ORDERED that the order is reversed insofar as appealed from, on the law, with costs, and those branches of the plaintiff's motion which were for summary judgment on the complaint insofar as asserted against the defendant Sherri Smith and for an order of reference are denied.
In August 2016, the plaintiff commenced this action against, among others, the defendant Sherri Smith (hereinafter the defendant) to foreclose a mortgage encumbering certain real property located in Queens. After the defendant joined issue, the plaintiff moved, inter alia, for summary judgment on the complaint insofar as asserted against the defendant and for an order of reference. The defendant opposed the motion, contending, among other things, that the plaintiff failed to produce admissible evidence to establish an alleged default in payment and failed to demonstrate strict compliance with the service requirements of RPAPL 1304. In an order entered September 24, 2019, the Supreme Court, inter alia, granted those branches of the plaintiff's motion.
“ ‘In moving for summary judgment in an action to foreclose a mortgage, a plaintiff establishes its prima facie case through the production of the mortgage, the unpaid note, and evidence of default’ ” (BNH Milf, LLC v. Milford St. Props., LLC, 192 AD3d 960, 962, quoting Tri–State Loan Acquisitions III, LLC v Litkowski, 172 AD3d 780, 782). The plaintiff has the burden of establishing, by proof in admissible form, its prima facie entitlement to judgment as a matter of law (see BNH Milf, LLC v. Milford St. Props., LLC, 192 AD3d at 962; US Bank N.A. v. Hunte, 176 AD3d 894, 896). Among other things, a plaintiff can establish a default by submission of an affidavit from a person having personal knowledge of the facts, or other evidence in admissible form (see BNH Milf, LLC v. Milford St. Props., LLC, 192 AD3d at 962; Deutsche Bank Natl. Trust Co. v McGann, 183 AD3d 700, 702). “[T]he business record exception to the hearsay rule applies to a ‘writing or record’ (CPLR 4518[a]) ․ [and] it is the business record itself, not the foundational affidavit, that serves as proof of the matter asserted” (Bank of N.Y. Mellon v. Gordon, 171 AD3d 197, 205 [citation omitted]). Without the introduction of the records themselves, “a witness's testimony as to the contents of the records is inadmissible hearsay” (id. at 206 [internal quotation marks omitted]).
Here, the plaintiff failed to establish its prima facie entitlement to judgment as a matter of law on the complaint insofar as asserted against the defendant. The affidavit of the plaintiff's servicing agent failed to provide proof of the defendant's default in payment of the note in admissible form (see Bank of N.Y. Mellon v. Deloney, 197 AD3d 548, 550), as the affiant failed to attach copies of the business records on which she relied (see JPMorgan Chase Bank, N.A. v Grennan, 175 AD3d 1513, 1516–1517).

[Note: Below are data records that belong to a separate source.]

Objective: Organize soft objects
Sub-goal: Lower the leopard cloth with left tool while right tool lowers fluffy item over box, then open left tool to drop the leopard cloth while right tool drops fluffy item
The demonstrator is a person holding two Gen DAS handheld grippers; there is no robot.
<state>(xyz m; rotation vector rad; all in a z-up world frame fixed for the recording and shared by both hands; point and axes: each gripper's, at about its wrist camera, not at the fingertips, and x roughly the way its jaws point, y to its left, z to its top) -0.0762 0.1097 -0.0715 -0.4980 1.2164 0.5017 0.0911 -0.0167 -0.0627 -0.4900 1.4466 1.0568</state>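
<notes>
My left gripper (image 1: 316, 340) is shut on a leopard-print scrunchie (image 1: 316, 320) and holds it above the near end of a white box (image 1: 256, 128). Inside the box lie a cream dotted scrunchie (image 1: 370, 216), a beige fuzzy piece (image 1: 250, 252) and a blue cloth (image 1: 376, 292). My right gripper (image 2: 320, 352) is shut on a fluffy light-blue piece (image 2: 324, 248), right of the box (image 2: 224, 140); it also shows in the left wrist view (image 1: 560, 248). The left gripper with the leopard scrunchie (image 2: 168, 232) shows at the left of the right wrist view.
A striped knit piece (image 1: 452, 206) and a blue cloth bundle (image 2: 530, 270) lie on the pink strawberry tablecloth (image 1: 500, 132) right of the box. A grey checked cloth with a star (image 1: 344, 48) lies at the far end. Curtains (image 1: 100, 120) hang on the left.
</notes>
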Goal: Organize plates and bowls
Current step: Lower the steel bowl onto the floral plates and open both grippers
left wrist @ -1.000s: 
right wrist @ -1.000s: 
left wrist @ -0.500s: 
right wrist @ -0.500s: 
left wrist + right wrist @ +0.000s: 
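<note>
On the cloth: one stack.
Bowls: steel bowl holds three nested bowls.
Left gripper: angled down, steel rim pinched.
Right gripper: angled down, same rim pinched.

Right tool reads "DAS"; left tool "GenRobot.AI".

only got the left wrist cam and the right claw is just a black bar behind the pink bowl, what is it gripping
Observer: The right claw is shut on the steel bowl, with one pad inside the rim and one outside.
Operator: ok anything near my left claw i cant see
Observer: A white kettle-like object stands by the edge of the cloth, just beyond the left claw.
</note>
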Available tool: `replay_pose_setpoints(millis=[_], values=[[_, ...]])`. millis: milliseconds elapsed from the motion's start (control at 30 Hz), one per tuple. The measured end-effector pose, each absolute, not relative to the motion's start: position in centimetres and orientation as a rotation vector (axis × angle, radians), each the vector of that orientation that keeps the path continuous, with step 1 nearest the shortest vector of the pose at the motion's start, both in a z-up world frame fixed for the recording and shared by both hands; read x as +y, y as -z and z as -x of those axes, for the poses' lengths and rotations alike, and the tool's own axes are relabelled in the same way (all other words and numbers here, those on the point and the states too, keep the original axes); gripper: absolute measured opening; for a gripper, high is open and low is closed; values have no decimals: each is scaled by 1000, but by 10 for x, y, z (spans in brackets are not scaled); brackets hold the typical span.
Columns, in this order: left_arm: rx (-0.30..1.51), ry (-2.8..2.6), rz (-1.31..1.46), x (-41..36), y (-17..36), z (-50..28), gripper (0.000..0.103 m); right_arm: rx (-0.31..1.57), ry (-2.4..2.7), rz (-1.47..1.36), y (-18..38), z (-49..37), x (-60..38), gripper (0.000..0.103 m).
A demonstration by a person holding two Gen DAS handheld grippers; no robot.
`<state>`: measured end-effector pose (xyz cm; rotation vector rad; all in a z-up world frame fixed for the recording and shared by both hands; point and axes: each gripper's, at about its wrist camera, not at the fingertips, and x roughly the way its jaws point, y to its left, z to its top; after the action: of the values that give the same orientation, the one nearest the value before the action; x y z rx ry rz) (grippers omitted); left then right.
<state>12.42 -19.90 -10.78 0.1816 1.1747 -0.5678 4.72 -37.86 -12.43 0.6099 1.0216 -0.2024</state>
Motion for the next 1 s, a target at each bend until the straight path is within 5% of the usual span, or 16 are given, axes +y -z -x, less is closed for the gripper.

The plaintiff also failed to demonstrate, prima facie, that it complied with RPAPL 1304. “ ‘[P]roper service of RPAPL 1304 notice on the borrower or borrowers is a condition precedent to the commencement of a residential foreclosure action, and the plaintiff has the burden of establishing satisfaction of this condition’ ” (Christiana Trust v. Moneta, 186 AD3d 1604, 1606, quoting Aurora Loan Serv., LLC v. Vrionedes, 167 AD3d 829, 831 [internal quotation marks omitted]). Pursuant to RPAPL 1304, at least 90 days before commencement of an action to foreclose a mortgage on a home loan, a specified notice must be sent by registered or certified mail, and also by first-class mail, to the last known address of the borrower (see id. § 1304[1], [2]). “ ‘Proof of the requisite mailing is established with proof of the actual mailings, such as affidavits of mailing or domestic return receipts with attendant signatures, or proof of a standard office mailing procedure designed to ensure that items are properly addressed and mailed, sworn to by someone with personal knowledge of the procedure’ ” (PennyMac Corp. v. Khan, 178 AD3d 1064, 1065–1066, quoting Wells Fargo Bank, NA v. Mandrin, 160 AD3d 1014, 1016; see Citibank, N.A. v. Conti–Scheurer, 172 AD3d 17, 20–21).
Here, although the affidavit of the servicing agent stated that the 90–day notice was mailed to the defendant by certified mail and regular first-class mail, the affiant did not attest to having personally mailed the notices, nor that she was familiar with the mailing procedures of the entity that mailed the notices and that such procedures were designed to ensure that the notices were properly addressed and mailed (see U.S. Bank N.A. v. Krakoff, 199 AD3d 859, 863). The plaintiff also failed to submit documentation from the United States Postal Service proving the first-class mailing of the 90–day notice to the defendant (see Bank of N.Y. Mellon Corp. v Salvador, 207 AD3d 612, 614; U.S. Bank N.A. v. Offley, 170 AD3d 1240, 1242).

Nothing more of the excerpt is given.